● **What needs to be done**
Please repeat the listing exactly, starting at its first line and stopping after the line that contains "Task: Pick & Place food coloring".

● **Data extracts**
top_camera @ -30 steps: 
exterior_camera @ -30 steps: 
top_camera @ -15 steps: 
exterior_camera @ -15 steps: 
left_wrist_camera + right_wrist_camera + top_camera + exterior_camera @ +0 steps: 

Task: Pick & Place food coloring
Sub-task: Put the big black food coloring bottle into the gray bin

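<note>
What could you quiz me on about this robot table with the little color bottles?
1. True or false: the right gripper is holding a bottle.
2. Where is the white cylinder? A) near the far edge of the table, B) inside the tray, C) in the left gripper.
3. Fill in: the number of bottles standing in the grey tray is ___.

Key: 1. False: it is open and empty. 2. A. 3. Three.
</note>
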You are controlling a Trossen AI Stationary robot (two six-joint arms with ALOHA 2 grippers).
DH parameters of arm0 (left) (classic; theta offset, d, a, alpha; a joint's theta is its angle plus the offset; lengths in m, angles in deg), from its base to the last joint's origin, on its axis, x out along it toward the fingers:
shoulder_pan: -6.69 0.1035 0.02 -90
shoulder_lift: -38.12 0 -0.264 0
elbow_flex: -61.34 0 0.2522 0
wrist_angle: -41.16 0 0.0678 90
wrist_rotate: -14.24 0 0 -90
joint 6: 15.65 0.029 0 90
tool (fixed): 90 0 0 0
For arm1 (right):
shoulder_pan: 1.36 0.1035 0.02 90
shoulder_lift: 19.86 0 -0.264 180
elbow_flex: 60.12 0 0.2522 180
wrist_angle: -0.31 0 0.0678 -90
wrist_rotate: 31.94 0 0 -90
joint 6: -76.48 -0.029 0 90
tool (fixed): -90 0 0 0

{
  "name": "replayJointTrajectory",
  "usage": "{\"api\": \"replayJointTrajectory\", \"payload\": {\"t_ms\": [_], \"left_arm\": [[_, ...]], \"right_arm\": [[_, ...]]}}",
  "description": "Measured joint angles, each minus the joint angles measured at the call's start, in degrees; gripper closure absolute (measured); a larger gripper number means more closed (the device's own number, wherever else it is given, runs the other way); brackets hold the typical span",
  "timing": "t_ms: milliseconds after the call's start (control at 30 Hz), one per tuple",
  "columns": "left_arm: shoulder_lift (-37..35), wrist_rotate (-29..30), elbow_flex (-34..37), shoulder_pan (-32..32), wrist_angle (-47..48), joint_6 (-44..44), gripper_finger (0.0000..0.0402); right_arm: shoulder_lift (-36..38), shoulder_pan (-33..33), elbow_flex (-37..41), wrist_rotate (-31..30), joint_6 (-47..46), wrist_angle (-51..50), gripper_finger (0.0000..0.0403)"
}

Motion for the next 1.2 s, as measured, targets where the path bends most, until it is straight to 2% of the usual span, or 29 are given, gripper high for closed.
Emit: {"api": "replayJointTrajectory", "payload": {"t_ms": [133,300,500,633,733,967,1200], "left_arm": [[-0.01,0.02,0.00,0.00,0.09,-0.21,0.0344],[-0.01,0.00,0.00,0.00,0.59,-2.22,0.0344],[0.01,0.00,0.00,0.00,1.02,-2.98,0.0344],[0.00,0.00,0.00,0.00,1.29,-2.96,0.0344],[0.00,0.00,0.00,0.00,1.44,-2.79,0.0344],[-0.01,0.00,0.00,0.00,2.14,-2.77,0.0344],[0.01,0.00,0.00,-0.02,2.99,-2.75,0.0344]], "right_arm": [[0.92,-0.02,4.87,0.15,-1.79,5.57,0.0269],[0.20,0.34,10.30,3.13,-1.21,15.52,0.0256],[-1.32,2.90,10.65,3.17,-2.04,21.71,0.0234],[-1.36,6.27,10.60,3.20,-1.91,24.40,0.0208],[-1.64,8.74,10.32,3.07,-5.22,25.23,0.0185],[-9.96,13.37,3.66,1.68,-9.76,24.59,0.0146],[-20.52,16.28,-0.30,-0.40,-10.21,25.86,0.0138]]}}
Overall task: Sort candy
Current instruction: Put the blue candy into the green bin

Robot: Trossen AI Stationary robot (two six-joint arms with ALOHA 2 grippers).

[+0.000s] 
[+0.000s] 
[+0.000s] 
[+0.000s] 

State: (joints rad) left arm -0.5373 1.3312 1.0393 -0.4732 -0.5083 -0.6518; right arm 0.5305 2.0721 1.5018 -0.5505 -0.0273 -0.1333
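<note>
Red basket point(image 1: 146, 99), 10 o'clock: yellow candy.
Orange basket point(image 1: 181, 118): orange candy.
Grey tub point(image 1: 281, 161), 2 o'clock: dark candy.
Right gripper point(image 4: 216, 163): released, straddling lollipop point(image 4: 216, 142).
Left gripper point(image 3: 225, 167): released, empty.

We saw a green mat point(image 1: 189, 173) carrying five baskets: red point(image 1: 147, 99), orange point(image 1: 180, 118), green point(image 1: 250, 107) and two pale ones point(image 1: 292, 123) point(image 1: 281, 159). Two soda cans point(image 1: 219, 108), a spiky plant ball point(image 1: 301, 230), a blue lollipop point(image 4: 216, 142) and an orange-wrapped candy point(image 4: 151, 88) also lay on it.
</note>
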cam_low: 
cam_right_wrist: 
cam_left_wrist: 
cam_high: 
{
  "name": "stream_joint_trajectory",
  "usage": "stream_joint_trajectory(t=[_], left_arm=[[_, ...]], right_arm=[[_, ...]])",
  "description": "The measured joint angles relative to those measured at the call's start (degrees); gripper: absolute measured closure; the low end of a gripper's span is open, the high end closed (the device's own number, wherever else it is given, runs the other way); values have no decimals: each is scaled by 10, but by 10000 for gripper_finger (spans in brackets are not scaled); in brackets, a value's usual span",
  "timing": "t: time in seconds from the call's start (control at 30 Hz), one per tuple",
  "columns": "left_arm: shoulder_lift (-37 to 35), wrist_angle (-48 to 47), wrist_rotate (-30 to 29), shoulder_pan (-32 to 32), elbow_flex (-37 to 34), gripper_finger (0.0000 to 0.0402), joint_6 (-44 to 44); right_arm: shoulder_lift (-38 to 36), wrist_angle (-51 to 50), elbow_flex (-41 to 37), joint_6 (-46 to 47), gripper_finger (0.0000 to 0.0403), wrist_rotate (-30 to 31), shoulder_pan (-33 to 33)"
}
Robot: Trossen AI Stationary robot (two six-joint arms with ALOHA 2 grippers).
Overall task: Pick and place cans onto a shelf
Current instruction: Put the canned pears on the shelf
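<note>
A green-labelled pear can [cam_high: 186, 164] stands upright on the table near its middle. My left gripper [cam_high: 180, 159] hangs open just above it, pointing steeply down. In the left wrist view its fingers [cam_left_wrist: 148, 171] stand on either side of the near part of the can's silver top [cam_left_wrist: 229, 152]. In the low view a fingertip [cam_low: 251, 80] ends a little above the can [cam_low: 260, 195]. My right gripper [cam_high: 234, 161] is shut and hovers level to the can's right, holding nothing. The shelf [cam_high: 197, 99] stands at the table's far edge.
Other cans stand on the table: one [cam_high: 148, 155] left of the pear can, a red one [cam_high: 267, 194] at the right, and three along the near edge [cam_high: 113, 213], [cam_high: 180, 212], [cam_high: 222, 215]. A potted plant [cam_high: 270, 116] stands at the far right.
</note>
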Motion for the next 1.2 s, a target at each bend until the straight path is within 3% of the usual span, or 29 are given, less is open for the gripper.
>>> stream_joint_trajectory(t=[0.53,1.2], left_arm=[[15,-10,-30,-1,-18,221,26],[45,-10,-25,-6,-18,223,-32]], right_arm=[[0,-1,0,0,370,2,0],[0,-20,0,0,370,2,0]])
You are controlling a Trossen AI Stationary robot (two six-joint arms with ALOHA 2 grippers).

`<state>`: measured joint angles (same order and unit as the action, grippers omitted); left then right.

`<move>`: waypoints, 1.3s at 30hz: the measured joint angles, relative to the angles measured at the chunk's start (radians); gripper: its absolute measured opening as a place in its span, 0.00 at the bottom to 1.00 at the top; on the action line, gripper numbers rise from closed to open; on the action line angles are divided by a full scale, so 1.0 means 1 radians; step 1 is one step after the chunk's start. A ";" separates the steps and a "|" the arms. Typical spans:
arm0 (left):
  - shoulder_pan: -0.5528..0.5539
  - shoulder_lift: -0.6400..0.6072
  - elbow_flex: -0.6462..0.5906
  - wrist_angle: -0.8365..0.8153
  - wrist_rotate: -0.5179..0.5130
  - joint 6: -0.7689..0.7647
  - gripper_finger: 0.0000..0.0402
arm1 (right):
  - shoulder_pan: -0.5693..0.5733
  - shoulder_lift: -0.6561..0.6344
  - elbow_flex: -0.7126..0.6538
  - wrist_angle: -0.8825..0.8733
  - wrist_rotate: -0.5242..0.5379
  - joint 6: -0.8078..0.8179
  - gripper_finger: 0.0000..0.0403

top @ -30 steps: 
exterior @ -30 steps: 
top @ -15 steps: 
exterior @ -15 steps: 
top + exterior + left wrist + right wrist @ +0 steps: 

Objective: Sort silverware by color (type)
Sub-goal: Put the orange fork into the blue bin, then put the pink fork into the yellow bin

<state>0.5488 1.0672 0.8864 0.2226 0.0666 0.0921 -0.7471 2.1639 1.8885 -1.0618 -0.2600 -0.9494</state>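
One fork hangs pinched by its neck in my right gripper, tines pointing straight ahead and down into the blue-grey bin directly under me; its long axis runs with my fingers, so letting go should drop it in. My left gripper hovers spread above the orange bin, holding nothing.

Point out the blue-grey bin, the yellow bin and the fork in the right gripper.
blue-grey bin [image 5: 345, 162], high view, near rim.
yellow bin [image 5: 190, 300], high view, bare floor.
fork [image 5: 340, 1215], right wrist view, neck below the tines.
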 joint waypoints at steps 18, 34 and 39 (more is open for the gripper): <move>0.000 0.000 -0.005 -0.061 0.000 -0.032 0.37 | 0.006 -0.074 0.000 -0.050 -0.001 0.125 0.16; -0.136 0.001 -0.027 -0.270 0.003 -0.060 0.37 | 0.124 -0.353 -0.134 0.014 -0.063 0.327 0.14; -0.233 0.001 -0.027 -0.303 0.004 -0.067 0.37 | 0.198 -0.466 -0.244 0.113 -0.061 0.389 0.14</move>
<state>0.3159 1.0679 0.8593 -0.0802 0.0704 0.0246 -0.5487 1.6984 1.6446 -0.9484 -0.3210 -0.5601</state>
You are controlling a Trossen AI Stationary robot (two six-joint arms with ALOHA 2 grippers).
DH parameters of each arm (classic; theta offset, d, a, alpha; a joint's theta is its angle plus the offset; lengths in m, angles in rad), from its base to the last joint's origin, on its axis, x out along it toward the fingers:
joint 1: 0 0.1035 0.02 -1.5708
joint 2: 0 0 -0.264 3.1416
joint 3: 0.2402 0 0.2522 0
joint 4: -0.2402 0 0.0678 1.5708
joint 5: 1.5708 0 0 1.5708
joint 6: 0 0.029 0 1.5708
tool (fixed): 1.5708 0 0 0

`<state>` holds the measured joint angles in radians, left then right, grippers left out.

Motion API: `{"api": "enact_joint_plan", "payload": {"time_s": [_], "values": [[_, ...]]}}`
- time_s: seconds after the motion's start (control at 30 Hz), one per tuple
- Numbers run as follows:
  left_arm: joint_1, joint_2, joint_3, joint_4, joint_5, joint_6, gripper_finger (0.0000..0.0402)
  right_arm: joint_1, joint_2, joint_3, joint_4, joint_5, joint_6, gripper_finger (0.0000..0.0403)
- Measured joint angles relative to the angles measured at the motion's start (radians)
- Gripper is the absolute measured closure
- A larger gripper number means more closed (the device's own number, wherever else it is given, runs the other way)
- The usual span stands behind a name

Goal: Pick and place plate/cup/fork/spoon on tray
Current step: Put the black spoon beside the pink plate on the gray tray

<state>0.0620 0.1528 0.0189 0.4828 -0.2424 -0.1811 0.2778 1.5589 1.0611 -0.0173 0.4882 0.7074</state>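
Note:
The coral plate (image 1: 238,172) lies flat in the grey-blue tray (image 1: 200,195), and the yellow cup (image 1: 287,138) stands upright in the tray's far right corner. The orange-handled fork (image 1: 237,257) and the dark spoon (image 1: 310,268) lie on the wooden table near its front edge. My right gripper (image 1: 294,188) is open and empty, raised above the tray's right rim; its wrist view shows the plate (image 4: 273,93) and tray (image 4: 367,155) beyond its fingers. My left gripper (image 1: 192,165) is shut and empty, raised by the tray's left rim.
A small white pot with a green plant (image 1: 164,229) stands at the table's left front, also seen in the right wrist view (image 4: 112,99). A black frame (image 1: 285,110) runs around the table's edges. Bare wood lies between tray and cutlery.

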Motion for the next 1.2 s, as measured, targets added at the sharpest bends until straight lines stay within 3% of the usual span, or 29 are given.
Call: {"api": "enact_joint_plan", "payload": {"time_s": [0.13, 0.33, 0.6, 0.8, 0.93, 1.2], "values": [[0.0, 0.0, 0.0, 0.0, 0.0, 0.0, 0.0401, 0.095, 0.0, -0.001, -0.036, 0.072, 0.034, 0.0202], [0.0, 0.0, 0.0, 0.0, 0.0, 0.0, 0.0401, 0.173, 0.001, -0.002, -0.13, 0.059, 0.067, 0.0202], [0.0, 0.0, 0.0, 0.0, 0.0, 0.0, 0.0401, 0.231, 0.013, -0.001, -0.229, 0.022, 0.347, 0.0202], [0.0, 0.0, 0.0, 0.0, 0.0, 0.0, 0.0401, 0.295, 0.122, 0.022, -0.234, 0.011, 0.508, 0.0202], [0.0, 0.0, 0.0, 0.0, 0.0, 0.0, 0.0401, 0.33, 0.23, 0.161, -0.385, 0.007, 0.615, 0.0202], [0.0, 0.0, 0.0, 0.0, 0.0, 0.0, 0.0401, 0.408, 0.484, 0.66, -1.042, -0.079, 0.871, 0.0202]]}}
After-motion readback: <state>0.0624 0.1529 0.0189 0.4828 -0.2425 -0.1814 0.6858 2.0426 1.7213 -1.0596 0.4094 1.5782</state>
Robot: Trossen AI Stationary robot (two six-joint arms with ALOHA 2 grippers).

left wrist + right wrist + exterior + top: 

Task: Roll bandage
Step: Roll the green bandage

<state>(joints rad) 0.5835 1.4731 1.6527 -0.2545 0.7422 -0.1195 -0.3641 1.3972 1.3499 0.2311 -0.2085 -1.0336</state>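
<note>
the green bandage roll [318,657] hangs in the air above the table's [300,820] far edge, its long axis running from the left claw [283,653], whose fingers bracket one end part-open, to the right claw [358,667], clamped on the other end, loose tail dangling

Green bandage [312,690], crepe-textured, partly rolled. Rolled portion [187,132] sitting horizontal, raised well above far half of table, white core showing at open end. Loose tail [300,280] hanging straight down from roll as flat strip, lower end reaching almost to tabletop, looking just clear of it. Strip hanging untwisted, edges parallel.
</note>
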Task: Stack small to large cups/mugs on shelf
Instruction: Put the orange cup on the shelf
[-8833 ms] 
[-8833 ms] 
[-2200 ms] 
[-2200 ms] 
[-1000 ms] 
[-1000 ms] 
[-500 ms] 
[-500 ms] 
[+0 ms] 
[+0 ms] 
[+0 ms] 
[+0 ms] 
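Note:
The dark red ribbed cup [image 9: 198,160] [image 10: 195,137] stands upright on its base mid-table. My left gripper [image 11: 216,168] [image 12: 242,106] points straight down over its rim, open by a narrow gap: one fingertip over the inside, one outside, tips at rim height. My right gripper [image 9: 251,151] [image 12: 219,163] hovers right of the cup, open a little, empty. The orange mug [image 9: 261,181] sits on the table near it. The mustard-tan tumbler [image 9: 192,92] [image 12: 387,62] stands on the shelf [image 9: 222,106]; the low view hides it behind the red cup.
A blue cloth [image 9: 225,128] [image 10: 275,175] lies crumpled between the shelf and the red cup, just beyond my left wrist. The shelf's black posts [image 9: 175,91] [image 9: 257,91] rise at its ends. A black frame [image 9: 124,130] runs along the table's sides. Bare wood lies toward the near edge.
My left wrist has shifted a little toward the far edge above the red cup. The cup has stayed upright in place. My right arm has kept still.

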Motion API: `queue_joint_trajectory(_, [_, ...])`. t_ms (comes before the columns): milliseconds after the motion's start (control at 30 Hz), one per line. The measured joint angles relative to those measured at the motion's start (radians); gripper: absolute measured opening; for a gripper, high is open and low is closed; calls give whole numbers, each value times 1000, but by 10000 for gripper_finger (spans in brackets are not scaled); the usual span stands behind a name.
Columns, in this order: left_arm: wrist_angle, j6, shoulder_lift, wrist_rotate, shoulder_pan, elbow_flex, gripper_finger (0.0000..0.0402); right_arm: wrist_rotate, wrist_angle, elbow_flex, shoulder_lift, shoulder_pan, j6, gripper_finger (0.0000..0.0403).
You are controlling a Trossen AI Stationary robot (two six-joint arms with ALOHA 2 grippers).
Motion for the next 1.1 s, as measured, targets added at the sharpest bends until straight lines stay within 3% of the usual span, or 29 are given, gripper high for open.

● **Response**
top_camera @ -30 steps: 
exterior_camera @ -30 steps: 
top_camera @ -15 steps: 
exterior_camera @ -15 steps: 
left_wrist_camera + right_wrist_camera + top_camera + exterior_camera @ +0 steps: 

Task: Pick & Place food coloring

No further output is needed for this exercise.